Friday, December 29, 2006

Just enough energy to type

Talk about changing weather conditions. Thursday was a beautiful morning with sunshine and warm temperatures all around. I even wore shorts and t-shirt for my run, and it was definitely the right choice for these conditions (though I did get a few funny looks from people wrapped up like on a Polar expedition). To top it all I wore sunglasses as well, and I hadn’t used them in months. I had planned another tempo run, but at slightly less intensity than on Tuesday; I don’t want to overdo things.

I tried to keep the heart rate in the low 160s, and it worked reasonably well, apart from one mile. That one was on a slight gradient, and I checked the HRM, 165. I backed off ever so slightly, checked again, 167. I backed off some more, checked again, 169. At that stage I really did slow down, and it soon got back towards 162 or so where I wanted it to be. I was quite surprised when I got back home to find that I had done the run in exactly the same time as on Tuesday, despite running at a lower HR. Funny that, not that I’m complaining. I certainly worked hard, my legs were slightly sore all day.

The weather turned foul during the evening, and we had storms, rain and gale force winds all night. It felt just like being back home in Kerry, but I had hoped to have left that kind of weather behind for some time. I woke several times during the night, each time hoping that the storms would subside soon. Well, my wish didn’t quite get fulfilled, but the worst was indeed behind us when I left at 7:30 am. It was still quite miserable, and most of the initial 5 miles were straight into the wind, with the rain coming straight into my face. The legs were still heavy from the previous day and the bike path was covered in puddles. My feet got a good soak early on, which didn’t help. It got better once I reached Ballybrack and turned slightly away from the wind. I ran up the big hill in Killiney. Right at the top is an obelisk and you can enjoy a beautiful view, though I was too tired, too cold and too short-sighted to actually enjoy it, and just kept going. I followed a slightly different route on the way back down, but was soon back on the same cycle path that is becoming quite familiar to me. The wind had subsided by now (typically, when it would have been on my back), and as I ran back towards Stillorgan I really started to feel very tired. When I got close to home I checked the time and saw that I would make it home in just over 2 hours. This wasn’t quite long enough and I added a little loop around the reservoir and the Luas station, and got back after 2:18, feeling utterly exhausted.

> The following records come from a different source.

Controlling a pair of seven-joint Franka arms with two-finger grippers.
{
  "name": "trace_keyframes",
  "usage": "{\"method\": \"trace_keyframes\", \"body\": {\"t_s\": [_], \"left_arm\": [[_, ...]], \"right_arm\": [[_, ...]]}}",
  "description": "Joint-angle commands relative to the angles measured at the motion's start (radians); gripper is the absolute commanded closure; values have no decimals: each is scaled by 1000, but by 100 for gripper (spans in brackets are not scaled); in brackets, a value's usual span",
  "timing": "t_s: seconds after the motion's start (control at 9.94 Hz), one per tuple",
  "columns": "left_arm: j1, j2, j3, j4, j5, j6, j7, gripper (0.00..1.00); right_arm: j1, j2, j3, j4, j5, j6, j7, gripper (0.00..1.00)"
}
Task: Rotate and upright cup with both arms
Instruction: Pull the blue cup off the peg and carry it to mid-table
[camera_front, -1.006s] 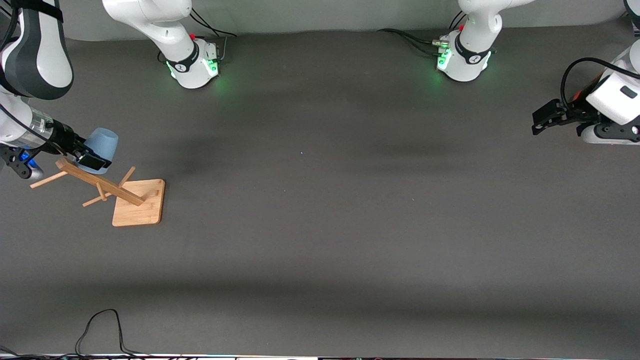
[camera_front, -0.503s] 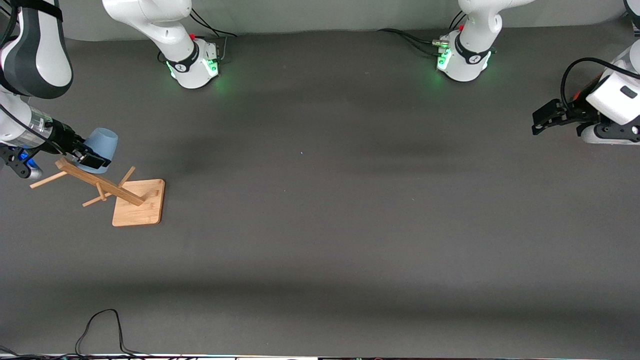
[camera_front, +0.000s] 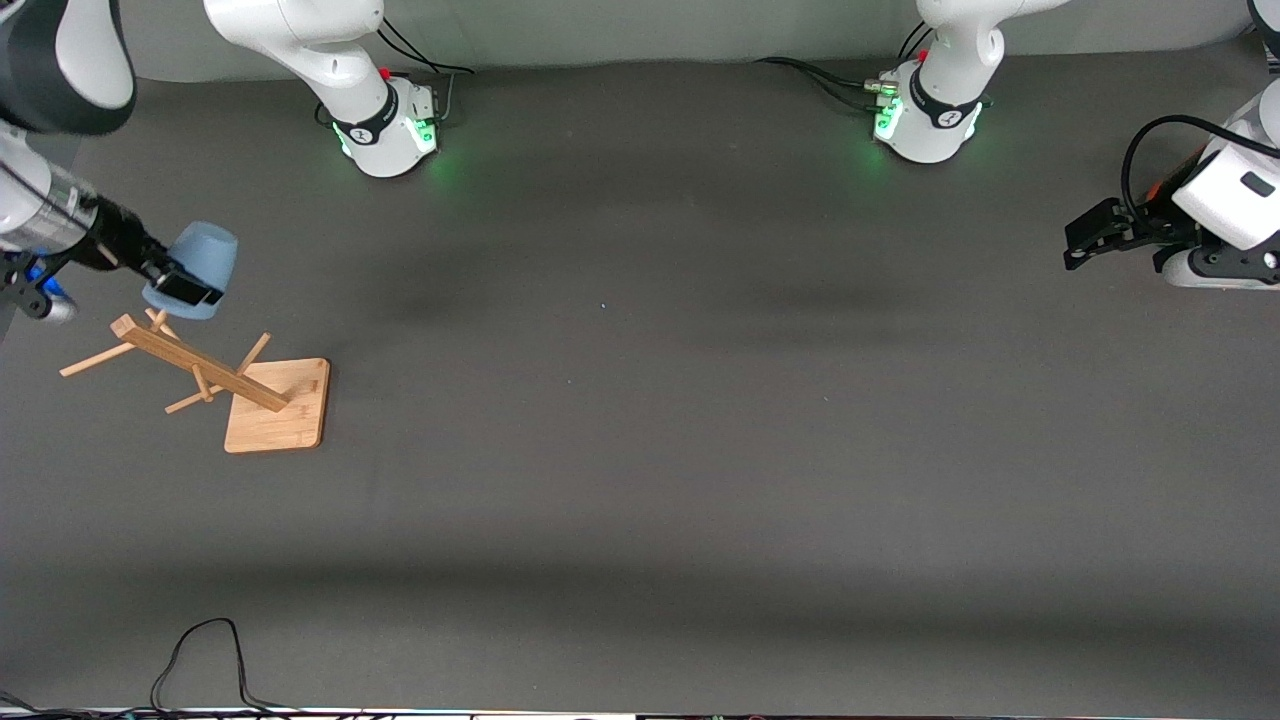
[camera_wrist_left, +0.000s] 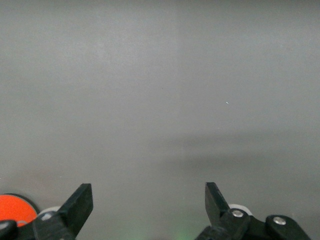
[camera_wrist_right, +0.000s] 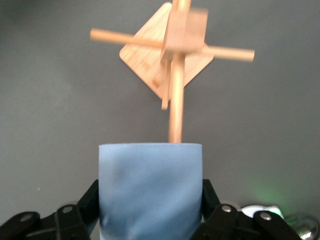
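Front view, from its left edge: we see the right hand (camera_front: 178, 288) clenched on the cup (camera_front: 195, 268), gripping it low near the rim and holding it in the air mouth-down, clear of and just above the top peg of the wooden rack (camera_front: 200, 372). The rack stands on the desk (camera_front: 650, 450) toward the right arm's end, its pegs bare. We judge the cup light and stiff, a matte plastic tumbler that should not crush under the fingers; its taper and smooth wall could let it slide in a pinch, so a grip across the wall near the wider rim, as we have now, looks sound, and the base end stays free for the other arm to take. In the right wrist view the cup (camera_wrist_right: 150, 192) fills the space between the fingers; we cannot see inside it, since the mouth faces away from every camera. Farther along, the left hand (camera_front: 1085, 240) waits, released and spread wide over the left arm's end of the desk, holding nothing.
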Motion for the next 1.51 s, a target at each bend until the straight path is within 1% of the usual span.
{"method": "trace_keyframes", "body": {"t_s": [0.0, 0.2, 0.3, 0.4, 0.5, 0.7, 0.8, 1.11, 1.21, 1.41], "left_arm": [[3, 11, 0, 22, 5, -22, -2, 0], [5, 13, 0, 22, 5, -22, -2, 0], [5, 11, 0, 22, 5, -22, -1, 0], [11, 11, 0, 22, 5, -22, -1, 0], [17, 13, 0, 22, 5, -22, -1, 0], [17, 14, 0, 22, 3, -22, -1, 0], [17, 14, 0, 22, 3, -22, -1, 0], [17, 14, 0, 22, 3, -20, -1, 0], [17, 16, 0, 22, 3, -18, -1, 0], [18, 16, 0, 22, 3, -18, -1, 0]], "right_arm": [[112, -91, -5, -21, 11, -62, 183, 53], [257, -114, -5, -16, 43, -81, 431, 53], [340, -102, -5, -7, 56, -71, 563, 53], [427, -73, -5, 17, 85, -59, 704, 53], [509, -19, -5, 52, 93, -27, 841, 53], [641, 132, -5, 153, 91, 28, 1071, 53], [689, 229, -4, 230, 91, 43, 1169, 53], [792, 525, -4, 489, 93, 54, 1407, 54], [825, 614, -4, 554, 93, 83, 1493, 56], [885, 755, -4, 637, 93, 140, 1627, 57]]}}
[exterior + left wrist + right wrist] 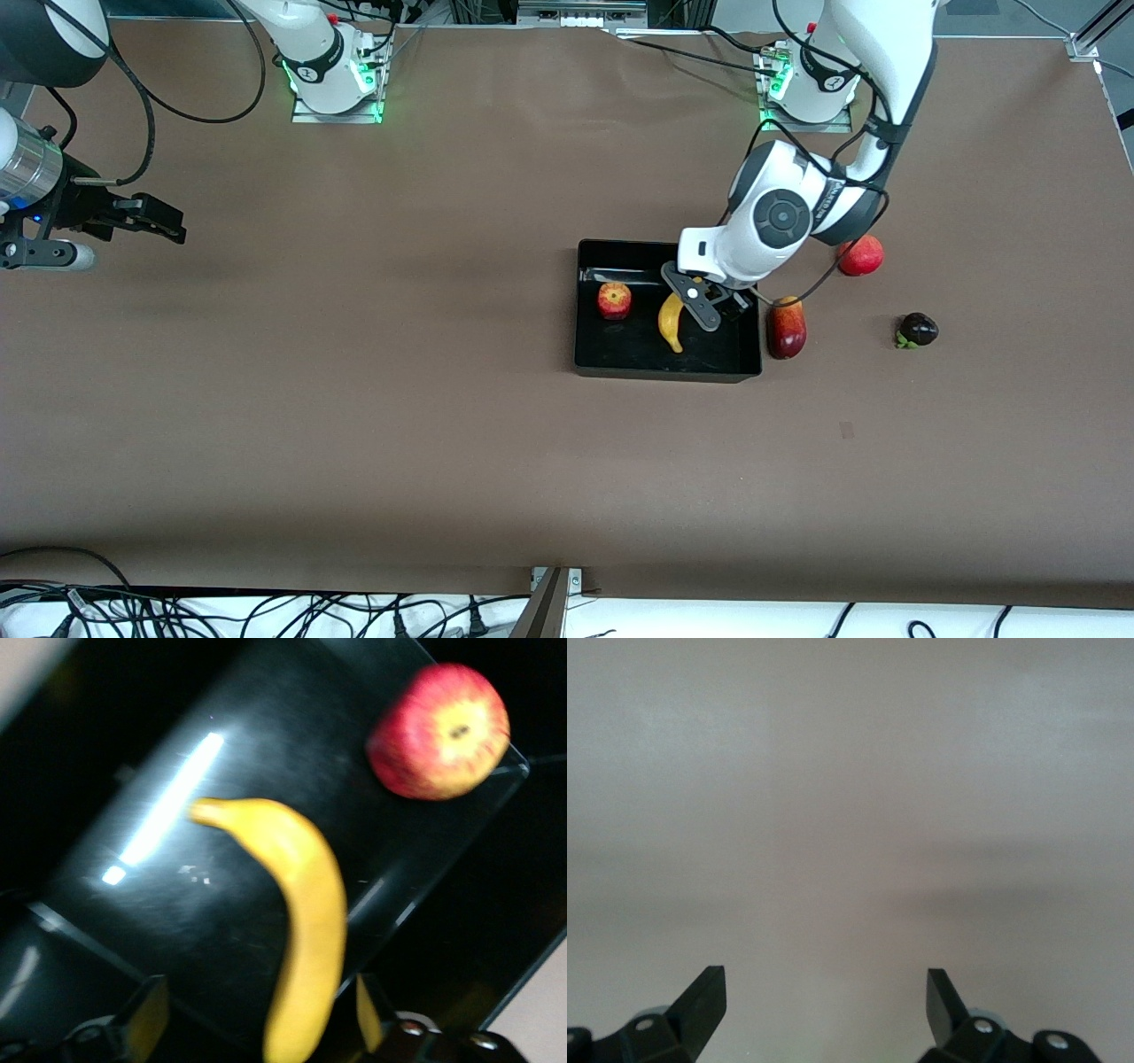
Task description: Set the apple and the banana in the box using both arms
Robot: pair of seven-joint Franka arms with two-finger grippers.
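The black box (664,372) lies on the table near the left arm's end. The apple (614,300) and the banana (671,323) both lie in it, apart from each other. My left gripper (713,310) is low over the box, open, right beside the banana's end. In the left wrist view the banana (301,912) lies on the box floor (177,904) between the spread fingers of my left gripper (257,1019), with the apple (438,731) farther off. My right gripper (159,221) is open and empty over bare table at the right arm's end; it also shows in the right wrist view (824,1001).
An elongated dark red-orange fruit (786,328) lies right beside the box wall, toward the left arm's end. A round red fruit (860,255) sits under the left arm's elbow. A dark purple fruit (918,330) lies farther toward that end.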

It was 10 minutes shorter than my long run last week, but I really felt that I couldn’t do any more. Thursday’s tempo run had taken a lot out of my legs, and all the muscle fibres were complaining. If you’ve followed the discussion with the Mystery Coach on Mike’s blog then you know that this effect is a good thing apparently, and is in fact desired. If I understand it correctly, the tempo run will exhaust your usual muscle fibres, which will force new fibres to come active on your long run. This will hurt, but will build up your stamina over the next few weeks. All well and good, but right now I’m utterly exhausted, and the discussion was aimed at guys who run their marathons an hour faster than me. I’m not sure how much of that is relevant to someone at my level, but I think it will benefit me in the long term.

28 Dec: 8.25 miles, 1:02:30, 7:34 pace, avg. HR 160
29 Dec: 15.5 miles, 2:18, 8:54 pace, avg. HR 151


  1. That's some hard core training Thomas. If those in-laws didn't think you were crazy before, they will now! Hope you get a chance to rest up today.

  2. Hmmm. I could use some new fibers. I must go try this out!

    Here's to a great 2007!

  3. I agree, I believe Rob said it, what's great about your blog not only to learn from you, not only get free advice from others, but also see you following that very advice and improve.
    Hey, who needs a coach? :)
    Happy New Year

    p.s. thanks for the thought on injury. there is something to it.

  4. Now you're getting down to those mushrooms at the bottom of the crock. Well done.

  5. Mystery Coach has stuff that applies to all runners but you still have to recover for the next run. Sounds like you are pushing the limits Thomas. I'm impressed, adding 10 minutes at the end when already tired.

  6. Good point Canada Mike. Lydiard wrote his program for anyone and everyone, doesn't matter what your times are. If you're willing to put in the work (as well knowing when to back off) and understand the purpose of each effort, you will get faster.

    And you are getting faster, mate. Much faster! Really good work you have been doing over the last couple of training cycles, keep at it.

    Mushrooms? What kind of analogy is that? Cheers.